◆ **What is needed**
From the data below, copy exactly the lines that lie between the one holding "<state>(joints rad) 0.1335" and the one holding "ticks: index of", including both, and nothing more.

◆ **Records shown**
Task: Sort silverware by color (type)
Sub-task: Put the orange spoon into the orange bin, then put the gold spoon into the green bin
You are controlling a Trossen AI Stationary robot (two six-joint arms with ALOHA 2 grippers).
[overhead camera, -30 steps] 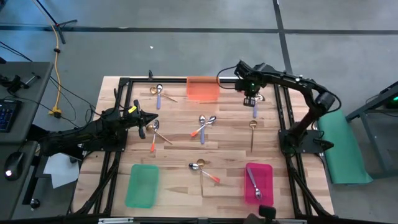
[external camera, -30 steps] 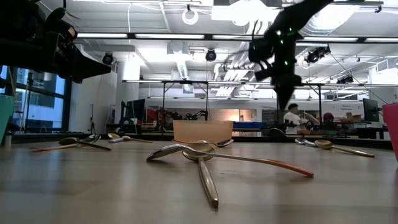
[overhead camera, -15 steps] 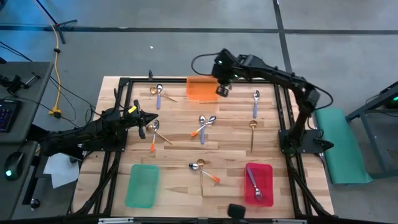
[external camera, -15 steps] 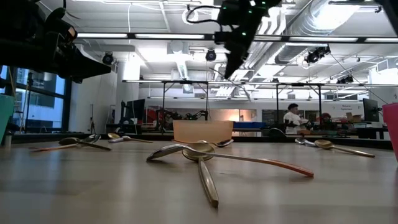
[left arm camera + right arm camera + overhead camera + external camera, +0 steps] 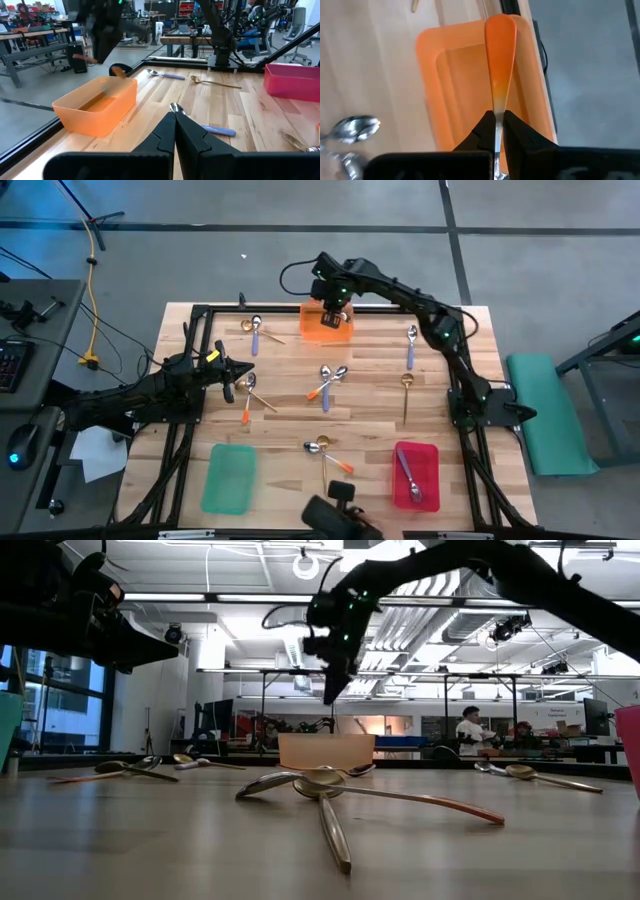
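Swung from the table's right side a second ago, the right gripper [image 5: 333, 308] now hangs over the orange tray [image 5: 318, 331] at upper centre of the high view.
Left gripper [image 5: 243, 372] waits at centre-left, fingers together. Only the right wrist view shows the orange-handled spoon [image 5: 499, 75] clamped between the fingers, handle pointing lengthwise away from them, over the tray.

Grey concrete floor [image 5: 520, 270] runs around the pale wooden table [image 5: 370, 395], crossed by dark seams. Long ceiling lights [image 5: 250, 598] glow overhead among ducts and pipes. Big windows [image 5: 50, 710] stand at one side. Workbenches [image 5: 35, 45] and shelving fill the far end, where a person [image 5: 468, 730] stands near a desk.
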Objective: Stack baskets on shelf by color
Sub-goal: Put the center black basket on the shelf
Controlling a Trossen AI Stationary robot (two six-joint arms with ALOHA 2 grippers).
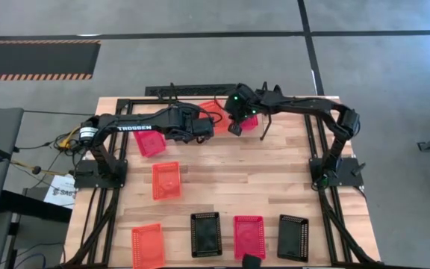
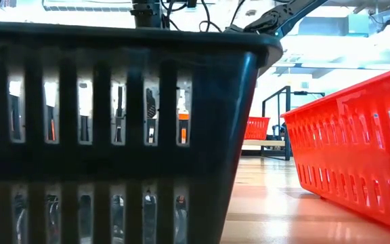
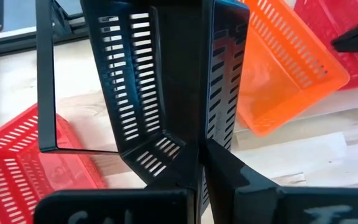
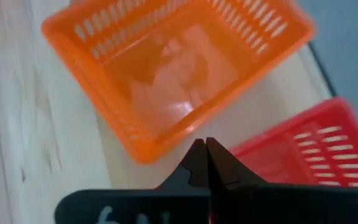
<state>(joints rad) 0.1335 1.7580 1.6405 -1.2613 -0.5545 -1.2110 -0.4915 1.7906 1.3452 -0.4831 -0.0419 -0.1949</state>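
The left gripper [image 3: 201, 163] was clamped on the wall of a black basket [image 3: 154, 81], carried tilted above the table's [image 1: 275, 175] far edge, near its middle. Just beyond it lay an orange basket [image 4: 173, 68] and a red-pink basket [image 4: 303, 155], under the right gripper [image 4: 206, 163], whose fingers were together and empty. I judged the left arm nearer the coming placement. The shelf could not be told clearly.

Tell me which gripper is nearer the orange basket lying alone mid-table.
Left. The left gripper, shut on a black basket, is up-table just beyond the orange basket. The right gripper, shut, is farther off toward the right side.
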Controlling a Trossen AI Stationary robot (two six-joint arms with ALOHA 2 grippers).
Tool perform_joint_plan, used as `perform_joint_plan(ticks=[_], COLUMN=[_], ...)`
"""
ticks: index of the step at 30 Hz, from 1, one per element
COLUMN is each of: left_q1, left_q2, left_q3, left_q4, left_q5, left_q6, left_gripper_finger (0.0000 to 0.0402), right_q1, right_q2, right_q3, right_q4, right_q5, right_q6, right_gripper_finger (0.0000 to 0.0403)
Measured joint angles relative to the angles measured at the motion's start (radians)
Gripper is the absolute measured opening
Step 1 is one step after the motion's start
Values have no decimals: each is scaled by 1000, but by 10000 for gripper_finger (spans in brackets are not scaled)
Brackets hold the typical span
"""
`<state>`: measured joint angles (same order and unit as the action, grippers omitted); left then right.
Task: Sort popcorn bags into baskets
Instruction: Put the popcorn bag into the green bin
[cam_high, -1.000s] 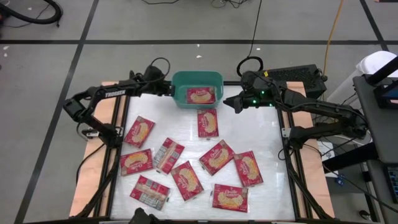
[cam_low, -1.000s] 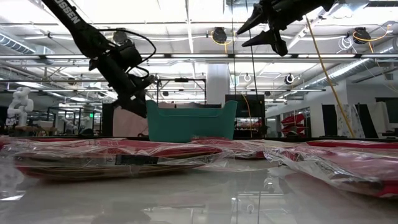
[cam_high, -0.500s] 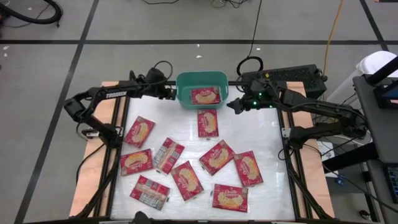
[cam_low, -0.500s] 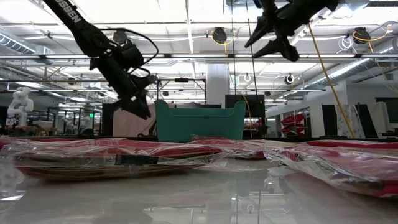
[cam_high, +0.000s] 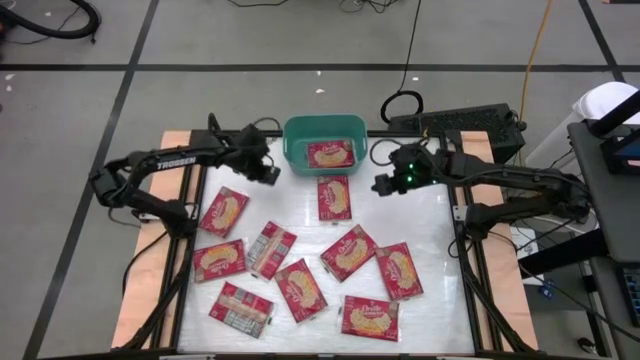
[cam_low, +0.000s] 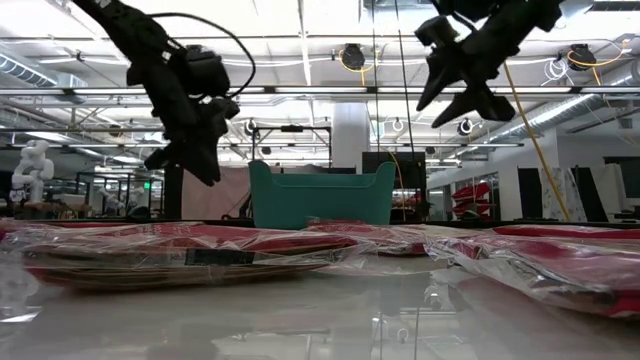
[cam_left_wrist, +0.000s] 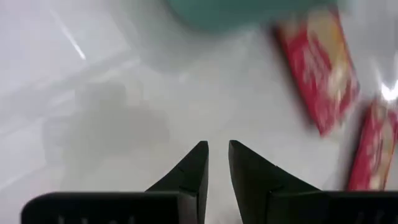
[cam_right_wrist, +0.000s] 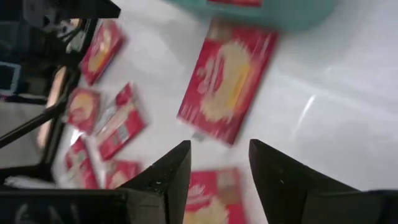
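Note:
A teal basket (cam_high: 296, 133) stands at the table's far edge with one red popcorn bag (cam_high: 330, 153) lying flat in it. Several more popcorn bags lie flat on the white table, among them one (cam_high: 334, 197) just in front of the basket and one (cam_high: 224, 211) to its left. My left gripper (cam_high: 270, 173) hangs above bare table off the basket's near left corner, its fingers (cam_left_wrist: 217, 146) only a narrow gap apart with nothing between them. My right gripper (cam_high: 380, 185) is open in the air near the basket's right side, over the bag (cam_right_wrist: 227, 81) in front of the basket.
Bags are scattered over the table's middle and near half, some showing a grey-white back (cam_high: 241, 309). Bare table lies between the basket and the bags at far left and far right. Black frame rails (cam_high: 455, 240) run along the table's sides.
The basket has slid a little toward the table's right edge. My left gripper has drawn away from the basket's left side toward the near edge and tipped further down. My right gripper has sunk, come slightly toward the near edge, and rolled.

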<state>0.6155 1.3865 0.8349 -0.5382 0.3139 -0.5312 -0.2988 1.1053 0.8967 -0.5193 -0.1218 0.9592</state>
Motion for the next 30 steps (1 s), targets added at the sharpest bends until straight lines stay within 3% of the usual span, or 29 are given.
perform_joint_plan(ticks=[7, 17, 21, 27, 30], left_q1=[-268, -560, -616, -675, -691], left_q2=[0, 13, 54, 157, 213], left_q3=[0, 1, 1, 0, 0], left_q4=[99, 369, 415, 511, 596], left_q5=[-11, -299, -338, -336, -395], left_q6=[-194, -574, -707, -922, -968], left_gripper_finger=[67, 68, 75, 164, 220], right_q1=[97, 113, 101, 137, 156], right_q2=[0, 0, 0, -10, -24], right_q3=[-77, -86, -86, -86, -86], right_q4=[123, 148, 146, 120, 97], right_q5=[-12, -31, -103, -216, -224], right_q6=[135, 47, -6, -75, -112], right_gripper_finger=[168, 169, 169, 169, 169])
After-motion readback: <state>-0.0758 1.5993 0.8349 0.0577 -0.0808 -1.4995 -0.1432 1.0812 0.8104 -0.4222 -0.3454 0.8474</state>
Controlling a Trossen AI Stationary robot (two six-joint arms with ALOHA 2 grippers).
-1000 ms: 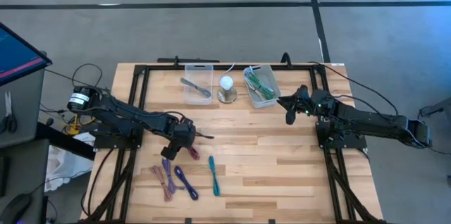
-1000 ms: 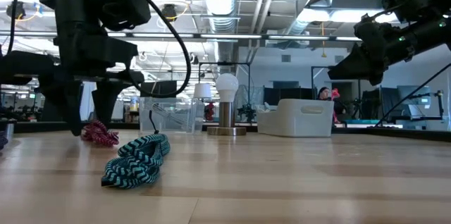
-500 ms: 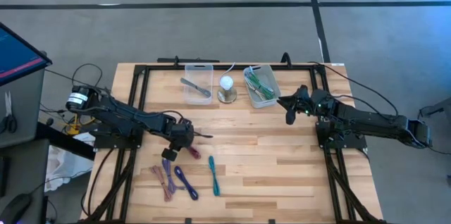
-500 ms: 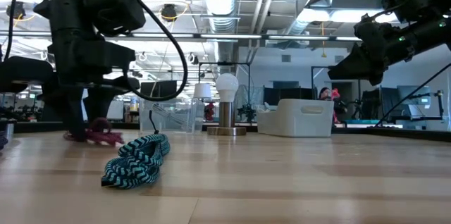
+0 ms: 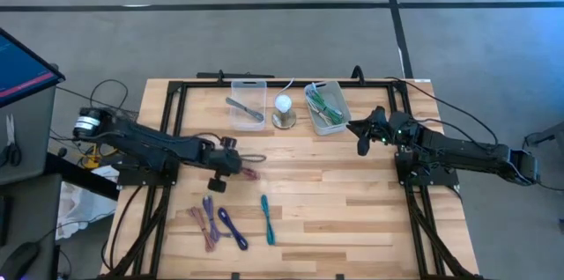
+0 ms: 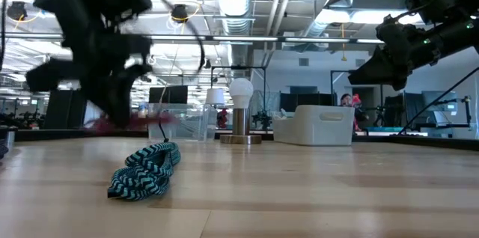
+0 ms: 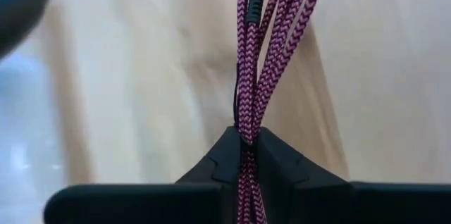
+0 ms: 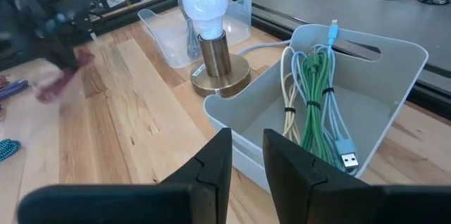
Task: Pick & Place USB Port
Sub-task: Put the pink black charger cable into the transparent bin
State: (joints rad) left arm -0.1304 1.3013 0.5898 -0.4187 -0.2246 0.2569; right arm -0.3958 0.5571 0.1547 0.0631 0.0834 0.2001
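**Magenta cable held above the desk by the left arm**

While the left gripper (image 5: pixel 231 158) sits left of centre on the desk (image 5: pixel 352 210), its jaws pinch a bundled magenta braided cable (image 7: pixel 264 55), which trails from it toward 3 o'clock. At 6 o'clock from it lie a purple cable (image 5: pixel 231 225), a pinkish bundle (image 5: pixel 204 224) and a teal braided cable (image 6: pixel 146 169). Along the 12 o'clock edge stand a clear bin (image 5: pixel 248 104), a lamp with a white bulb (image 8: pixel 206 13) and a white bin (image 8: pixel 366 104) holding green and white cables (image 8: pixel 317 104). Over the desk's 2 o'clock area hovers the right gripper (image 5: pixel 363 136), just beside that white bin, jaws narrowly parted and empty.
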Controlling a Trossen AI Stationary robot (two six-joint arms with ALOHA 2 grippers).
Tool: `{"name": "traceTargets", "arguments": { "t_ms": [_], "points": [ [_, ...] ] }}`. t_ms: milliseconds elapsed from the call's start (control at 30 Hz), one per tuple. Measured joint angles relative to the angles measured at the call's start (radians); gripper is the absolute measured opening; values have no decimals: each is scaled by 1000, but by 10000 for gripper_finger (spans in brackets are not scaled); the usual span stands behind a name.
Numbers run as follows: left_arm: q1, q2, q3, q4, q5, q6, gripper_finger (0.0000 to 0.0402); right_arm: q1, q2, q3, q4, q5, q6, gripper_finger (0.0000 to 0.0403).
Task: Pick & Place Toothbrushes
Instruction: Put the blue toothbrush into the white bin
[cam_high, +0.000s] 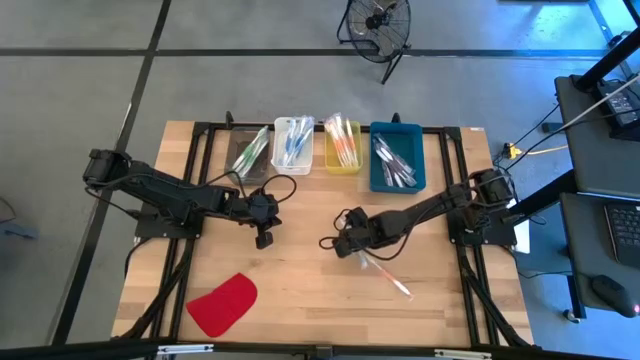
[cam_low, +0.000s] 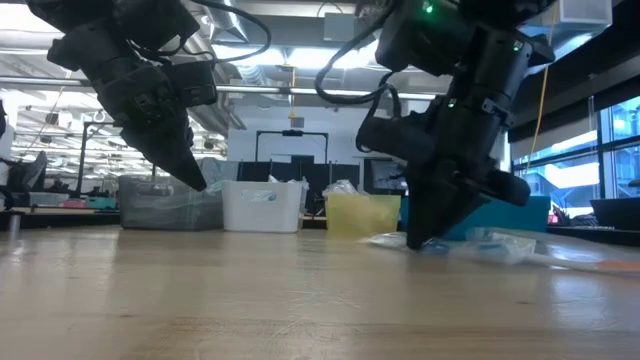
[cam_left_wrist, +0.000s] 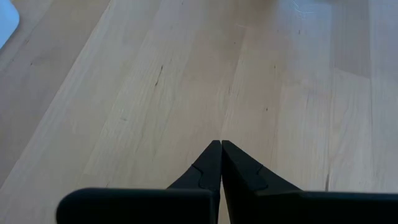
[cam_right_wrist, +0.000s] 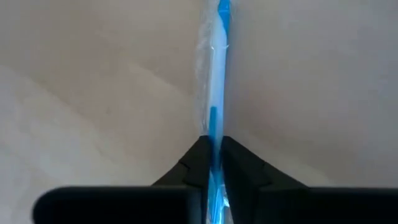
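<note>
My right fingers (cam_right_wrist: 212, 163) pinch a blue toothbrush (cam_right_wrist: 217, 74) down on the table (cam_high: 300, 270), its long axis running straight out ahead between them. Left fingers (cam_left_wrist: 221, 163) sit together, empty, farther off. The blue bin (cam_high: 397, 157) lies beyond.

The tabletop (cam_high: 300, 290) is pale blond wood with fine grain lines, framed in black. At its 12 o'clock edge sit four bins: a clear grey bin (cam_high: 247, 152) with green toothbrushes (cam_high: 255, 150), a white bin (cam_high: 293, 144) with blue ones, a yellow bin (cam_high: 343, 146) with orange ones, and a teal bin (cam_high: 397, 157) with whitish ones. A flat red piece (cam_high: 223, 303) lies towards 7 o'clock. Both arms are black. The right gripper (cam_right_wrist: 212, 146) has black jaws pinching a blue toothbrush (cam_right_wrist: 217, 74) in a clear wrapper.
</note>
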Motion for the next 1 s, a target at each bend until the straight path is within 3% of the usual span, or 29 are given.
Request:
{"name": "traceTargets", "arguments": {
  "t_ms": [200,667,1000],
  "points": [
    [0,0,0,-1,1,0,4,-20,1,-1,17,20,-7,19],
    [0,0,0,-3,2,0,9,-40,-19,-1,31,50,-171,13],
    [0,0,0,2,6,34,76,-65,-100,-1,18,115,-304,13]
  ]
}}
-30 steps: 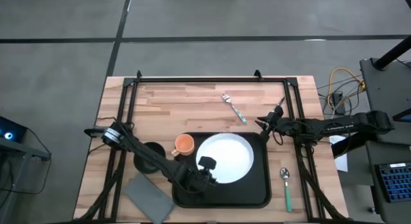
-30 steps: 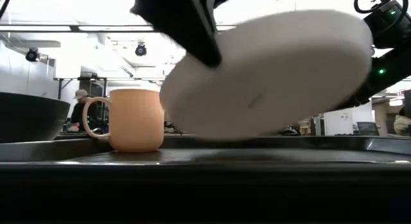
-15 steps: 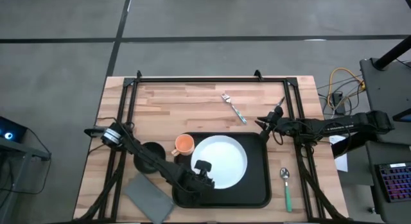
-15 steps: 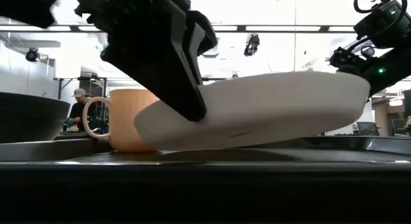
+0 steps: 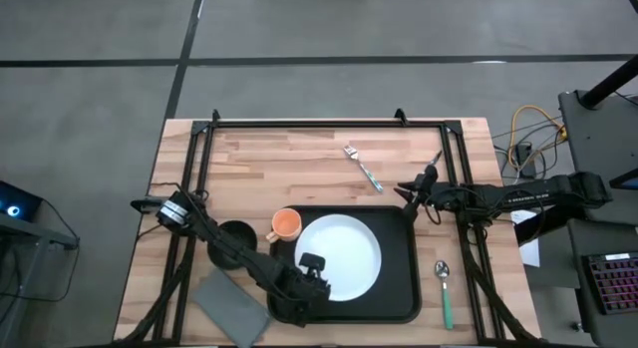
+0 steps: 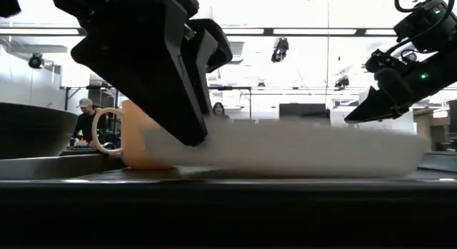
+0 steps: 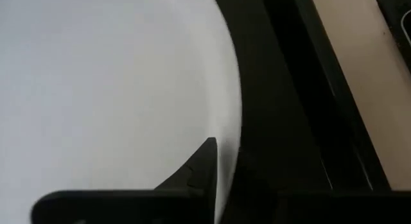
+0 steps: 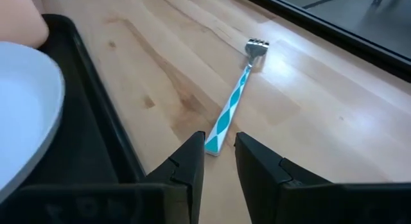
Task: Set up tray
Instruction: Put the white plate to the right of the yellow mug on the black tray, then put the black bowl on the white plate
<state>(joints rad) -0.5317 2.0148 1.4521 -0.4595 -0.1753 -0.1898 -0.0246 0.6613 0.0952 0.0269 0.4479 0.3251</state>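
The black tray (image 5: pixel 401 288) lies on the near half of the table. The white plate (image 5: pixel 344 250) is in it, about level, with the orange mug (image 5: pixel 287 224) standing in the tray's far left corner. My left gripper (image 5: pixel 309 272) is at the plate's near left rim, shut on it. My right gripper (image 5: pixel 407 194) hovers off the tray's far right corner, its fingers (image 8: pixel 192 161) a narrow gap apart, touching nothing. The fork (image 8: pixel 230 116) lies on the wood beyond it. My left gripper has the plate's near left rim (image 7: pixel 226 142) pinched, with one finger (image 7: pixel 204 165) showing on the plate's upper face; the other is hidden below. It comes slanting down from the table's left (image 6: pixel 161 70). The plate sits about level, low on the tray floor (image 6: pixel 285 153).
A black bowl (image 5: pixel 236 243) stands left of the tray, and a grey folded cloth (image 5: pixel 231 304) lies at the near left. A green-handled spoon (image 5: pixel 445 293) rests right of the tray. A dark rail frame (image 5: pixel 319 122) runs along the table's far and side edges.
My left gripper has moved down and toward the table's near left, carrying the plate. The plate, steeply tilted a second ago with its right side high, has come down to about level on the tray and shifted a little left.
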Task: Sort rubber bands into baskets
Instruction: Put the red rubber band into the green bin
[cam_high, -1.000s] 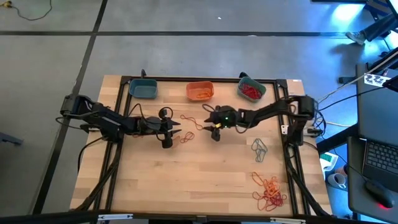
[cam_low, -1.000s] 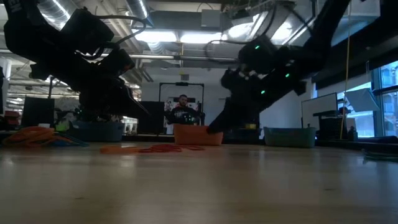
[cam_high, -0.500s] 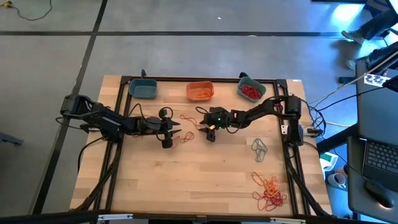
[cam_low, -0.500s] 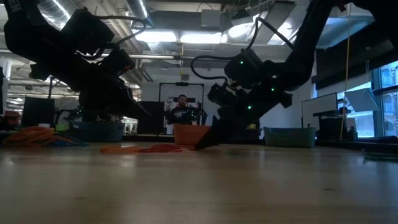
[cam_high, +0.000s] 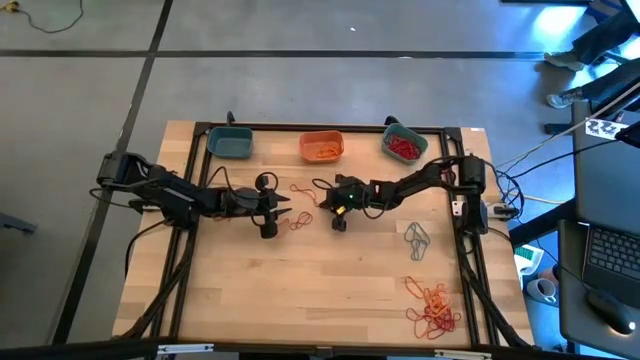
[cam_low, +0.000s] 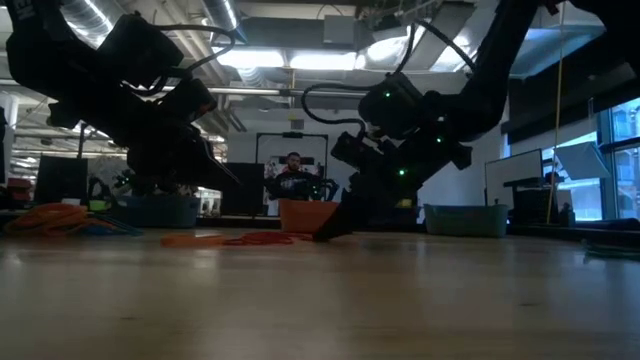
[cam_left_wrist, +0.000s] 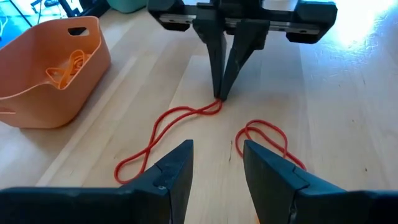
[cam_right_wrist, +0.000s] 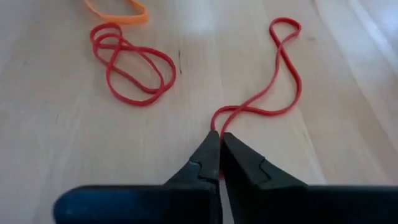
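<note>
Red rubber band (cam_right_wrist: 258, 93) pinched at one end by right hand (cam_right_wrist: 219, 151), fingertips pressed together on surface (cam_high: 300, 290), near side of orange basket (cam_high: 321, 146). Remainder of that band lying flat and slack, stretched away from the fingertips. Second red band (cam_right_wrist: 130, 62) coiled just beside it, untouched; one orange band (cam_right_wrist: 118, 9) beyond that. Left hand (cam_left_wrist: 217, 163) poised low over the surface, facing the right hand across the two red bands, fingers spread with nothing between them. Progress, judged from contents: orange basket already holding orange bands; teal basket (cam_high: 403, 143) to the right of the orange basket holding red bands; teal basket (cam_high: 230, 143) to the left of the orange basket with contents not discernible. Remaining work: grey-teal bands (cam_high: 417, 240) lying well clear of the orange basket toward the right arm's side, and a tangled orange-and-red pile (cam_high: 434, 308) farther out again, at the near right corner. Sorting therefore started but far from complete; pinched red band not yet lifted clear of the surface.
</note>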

◆ **Exercise output**
<state>(joints rad) 0.1335 1.7580 1.6405 -1.2613 -0.5545 -1.2110 -0.4915 1.7906 1.3452 -0.4831 -0.0419 -0.1949</state>
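The left gripper [image 3: 201, 163] was clamped on the wall of a black basket [image 3: 154, 81], carried tilted above the table's [image 1: 275, 175] far edge, near its middle. Just beyond it lay an orange basket [image 4: 173, 68] and a red-pink basket [image 4: 303, 155], under the right gripper [image 4: 206, 163], whose fingers were together and empty. I judged the left arm nearer the coming placement. The shelf could not be told clearly.

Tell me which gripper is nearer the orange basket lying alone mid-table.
Left. The left gripper, shut on a black basket, is up-table just beyond the orange basket. The right gripper, shut, is farther off toward the right side.
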Controlling a Trossen AI Stationary robot (two six-joint arms with ALOHA 2 grippers).
Tool perform_joint_plan, used as `perform_joint_plan(ticks=[_], COLUMN=[_], ...)`
"""
ticks: index of the step at 30 Hz, from 1, one per element

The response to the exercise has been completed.